▶ [What this task involves]:
Whenever a line of the records below contains the word "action", copy that line.

▶ [Excerpted data]:
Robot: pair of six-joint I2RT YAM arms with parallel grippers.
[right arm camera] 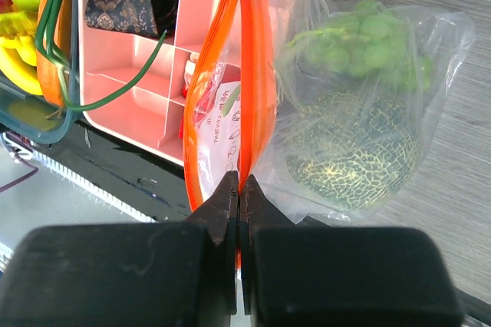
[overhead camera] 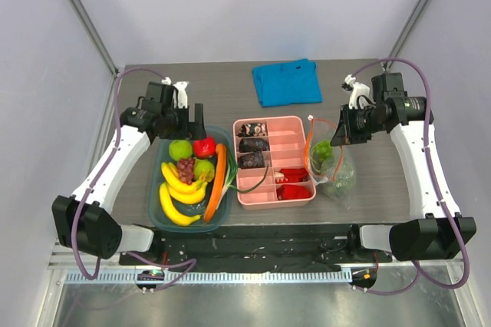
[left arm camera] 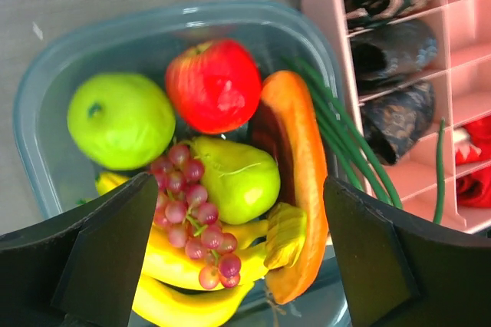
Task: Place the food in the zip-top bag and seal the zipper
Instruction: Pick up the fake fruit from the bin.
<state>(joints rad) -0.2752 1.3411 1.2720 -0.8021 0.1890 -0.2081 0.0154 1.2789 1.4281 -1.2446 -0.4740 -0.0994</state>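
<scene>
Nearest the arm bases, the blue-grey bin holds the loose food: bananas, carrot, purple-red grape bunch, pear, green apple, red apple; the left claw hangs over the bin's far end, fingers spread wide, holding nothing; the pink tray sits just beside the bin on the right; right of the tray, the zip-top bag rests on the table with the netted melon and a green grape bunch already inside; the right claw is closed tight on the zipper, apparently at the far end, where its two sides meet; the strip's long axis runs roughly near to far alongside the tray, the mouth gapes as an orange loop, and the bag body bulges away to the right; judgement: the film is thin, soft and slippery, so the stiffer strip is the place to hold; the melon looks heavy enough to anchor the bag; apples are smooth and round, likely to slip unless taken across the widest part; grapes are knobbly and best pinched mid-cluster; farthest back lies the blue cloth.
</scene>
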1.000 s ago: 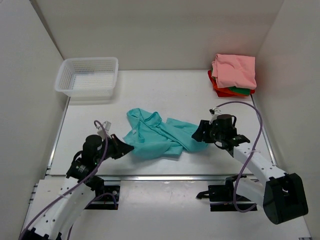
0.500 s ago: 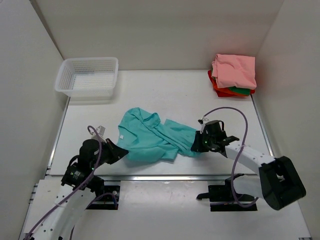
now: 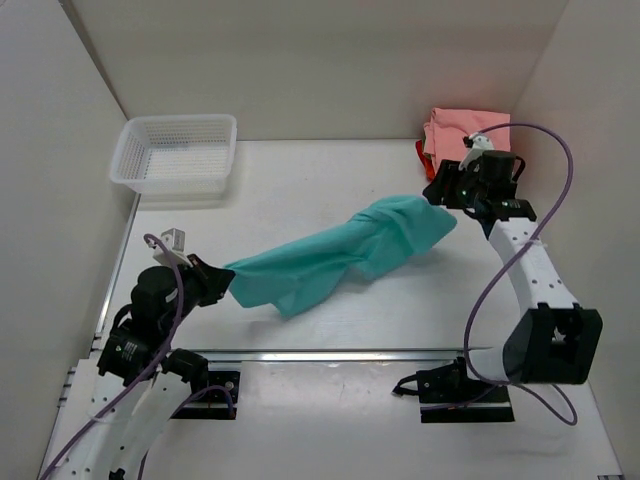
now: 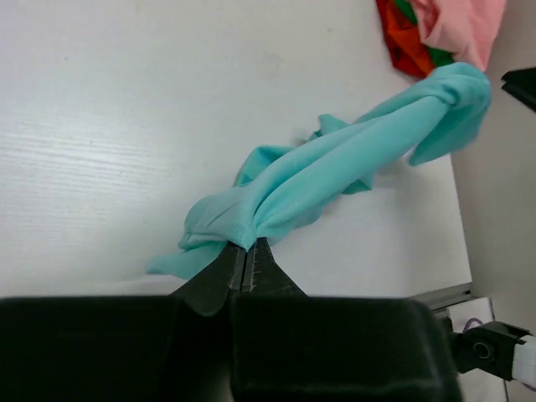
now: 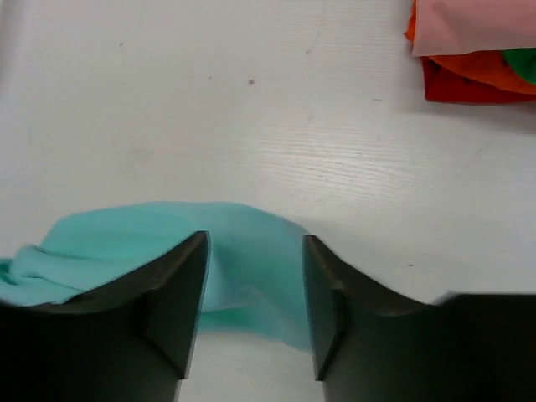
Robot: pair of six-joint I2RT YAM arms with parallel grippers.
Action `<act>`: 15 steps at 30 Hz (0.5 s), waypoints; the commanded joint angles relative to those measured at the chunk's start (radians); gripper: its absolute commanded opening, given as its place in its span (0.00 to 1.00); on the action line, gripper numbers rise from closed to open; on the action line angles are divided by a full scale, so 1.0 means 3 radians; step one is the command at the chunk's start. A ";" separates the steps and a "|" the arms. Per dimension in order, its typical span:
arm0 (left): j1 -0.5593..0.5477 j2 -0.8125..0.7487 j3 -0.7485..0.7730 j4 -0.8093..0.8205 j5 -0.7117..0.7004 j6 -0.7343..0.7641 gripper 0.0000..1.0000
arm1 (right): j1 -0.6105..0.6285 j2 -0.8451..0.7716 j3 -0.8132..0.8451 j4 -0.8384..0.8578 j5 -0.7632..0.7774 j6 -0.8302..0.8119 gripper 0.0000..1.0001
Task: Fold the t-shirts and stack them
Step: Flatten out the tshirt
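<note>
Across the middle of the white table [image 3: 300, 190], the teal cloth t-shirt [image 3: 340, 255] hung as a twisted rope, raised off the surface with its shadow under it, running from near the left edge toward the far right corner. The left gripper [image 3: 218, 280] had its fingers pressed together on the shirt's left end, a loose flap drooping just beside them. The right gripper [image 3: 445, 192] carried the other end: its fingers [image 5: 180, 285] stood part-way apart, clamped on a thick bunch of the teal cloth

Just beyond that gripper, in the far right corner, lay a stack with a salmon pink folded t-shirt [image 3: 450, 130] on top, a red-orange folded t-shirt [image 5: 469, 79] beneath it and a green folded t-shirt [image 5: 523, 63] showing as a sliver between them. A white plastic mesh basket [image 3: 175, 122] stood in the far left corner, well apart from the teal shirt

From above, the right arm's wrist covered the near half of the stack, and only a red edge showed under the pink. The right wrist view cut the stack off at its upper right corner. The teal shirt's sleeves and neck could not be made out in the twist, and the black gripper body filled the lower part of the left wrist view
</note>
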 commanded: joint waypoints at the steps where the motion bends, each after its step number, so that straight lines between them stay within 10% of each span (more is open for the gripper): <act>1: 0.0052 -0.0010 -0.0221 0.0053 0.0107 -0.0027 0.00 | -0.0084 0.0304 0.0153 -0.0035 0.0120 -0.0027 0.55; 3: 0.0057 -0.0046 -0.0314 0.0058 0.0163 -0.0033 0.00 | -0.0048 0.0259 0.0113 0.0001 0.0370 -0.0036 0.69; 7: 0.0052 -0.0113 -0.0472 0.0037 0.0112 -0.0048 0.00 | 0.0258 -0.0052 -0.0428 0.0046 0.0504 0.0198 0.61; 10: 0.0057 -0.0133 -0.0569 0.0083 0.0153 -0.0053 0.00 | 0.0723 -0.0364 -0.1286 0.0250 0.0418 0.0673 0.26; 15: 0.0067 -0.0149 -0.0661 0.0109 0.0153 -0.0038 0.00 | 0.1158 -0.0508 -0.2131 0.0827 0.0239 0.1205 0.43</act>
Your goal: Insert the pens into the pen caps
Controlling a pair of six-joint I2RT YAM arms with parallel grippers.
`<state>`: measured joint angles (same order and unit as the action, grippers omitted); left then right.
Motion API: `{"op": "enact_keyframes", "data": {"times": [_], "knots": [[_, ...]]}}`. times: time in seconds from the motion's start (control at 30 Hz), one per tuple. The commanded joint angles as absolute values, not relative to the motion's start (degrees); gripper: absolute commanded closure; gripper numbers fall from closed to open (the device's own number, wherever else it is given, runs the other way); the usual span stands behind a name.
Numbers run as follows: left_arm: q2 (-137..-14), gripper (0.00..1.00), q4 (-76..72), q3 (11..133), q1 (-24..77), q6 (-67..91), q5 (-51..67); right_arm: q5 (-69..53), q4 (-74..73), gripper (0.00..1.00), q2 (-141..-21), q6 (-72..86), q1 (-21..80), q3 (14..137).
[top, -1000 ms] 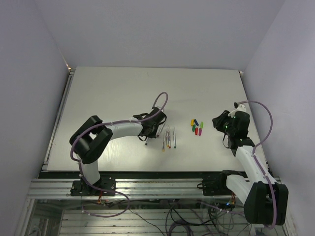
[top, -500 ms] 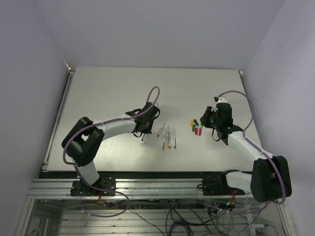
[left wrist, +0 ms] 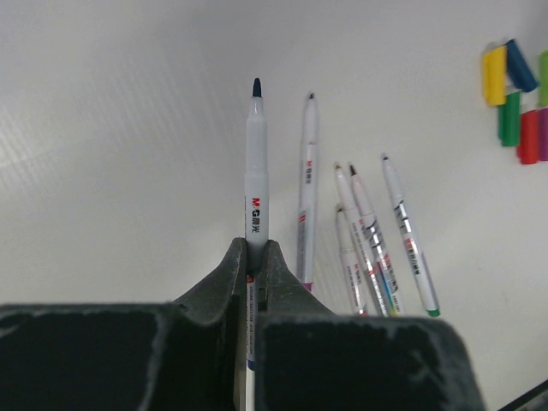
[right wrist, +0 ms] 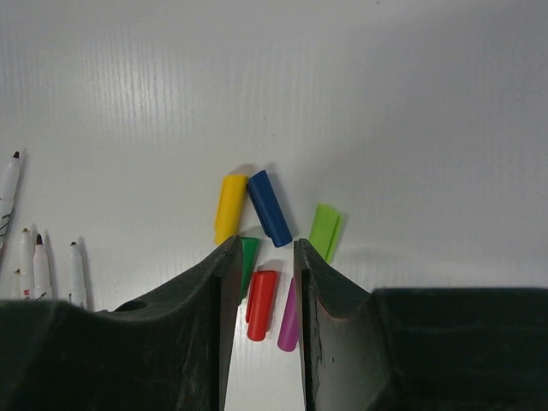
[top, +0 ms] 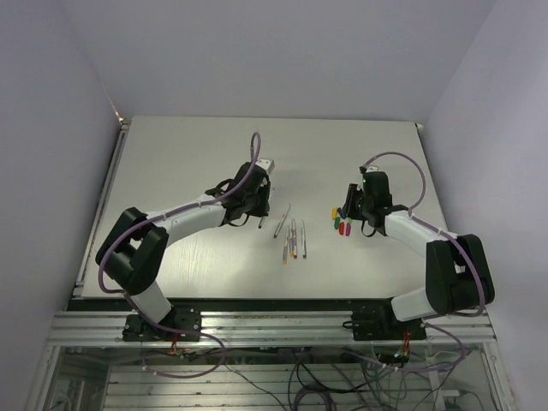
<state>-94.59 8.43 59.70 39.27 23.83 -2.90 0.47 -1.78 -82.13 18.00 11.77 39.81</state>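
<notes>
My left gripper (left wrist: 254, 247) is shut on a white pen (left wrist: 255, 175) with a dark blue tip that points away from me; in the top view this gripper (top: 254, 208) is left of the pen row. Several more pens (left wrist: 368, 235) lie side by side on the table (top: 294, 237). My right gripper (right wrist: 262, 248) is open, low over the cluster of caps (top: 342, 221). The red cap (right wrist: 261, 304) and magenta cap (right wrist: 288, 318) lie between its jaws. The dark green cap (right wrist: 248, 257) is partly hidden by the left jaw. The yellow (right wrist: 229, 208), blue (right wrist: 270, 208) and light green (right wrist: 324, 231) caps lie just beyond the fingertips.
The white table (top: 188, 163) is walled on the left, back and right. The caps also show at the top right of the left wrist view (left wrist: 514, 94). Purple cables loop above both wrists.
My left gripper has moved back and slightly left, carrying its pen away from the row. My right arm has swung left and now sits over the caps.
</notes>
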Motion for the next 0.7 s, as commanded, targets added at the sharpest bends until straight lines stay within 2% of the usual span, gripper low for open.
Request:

▶ [Written response]:
Action `<act>`: 15 steps at 30 Hz (0.5 s), waypoints; the commanded joint angles relative to those measured at the chunk's start (radians); gripper: its absolute commanded opening, given as its place in its span (0.00 to 1.00); on the action line, gripper numbers rise from closed to open; on the action line angles are divided by a full scale, so 1.0 means 3 radians; step one is the command at the chunk's start. A ";" separates the steps and a "|" the arms. Per dimension in order, its typical span:
`<state>`: measured joint angles (same order and unit as the action, grippers omitted); left then right.

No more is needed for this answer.